| Source records |
= Beginning of Section =
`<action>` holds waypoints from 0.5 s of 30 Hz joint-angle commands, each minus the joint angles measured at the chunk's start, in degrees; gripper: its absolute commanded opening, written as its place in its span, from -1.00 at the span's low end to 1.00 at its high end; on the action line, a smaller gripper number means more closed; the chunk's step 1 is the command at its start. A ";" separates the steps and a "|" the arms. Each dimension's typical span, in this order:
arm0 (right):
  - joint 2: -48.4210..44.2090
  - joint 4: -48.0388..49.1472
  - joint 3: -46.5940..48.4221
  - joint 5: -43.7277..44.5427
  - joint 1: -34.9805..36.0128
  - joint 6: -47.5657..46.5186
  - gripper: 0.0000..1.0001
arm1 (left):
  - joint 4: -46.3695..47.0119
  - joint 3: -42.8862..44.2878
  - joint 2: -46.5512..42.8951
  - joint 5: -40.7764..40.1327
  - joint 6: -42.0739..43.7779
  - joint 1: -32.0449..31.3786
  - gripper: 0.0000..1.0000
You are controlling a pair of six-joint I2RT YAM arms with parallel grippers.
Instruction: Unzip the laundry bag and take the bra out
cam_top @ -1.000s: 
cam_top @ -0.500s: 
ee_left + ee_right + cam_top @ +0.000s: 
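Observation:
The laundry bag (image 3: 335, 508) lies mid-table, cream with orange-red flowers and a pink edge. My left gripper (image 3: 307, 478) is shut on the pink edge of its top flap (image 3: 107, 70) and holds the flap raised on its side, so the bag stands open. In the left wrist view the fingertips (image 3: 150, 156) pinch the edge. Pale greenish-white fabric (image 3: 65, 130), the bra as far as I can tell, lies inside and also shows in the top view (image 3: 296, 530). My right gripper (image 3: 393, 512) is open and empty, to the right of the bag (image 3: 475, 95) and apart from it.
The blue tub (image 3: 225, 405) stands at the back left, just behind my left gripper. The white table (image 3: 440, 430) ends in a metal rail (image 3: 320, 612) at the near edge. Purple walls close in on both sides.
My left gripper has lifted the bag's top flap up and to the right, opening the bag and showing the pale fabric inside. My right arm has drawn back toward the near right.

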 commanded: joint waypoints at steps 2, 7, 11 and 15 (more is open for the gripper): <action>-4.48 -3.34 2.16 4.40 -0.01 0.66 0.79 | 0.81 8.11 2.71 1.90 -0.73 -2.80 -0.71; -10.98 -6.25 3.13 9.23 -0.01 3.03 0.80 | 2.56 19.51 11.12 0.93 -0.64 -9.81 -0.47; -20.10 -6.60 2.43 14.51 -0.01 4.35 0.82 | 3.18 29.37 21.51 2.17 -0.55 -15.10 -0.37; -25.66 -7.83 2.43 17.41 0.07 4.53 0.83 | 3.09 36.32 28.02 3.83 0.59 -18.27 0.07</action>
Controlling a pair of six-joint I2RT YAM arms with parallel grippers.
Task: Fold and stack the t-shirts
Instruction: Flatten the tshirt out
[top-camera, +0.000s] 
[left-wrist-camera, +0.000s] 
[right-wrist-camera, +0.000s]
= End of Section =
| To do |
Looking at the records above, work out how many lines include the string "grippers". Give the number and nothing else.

| Solution for this exercise |
2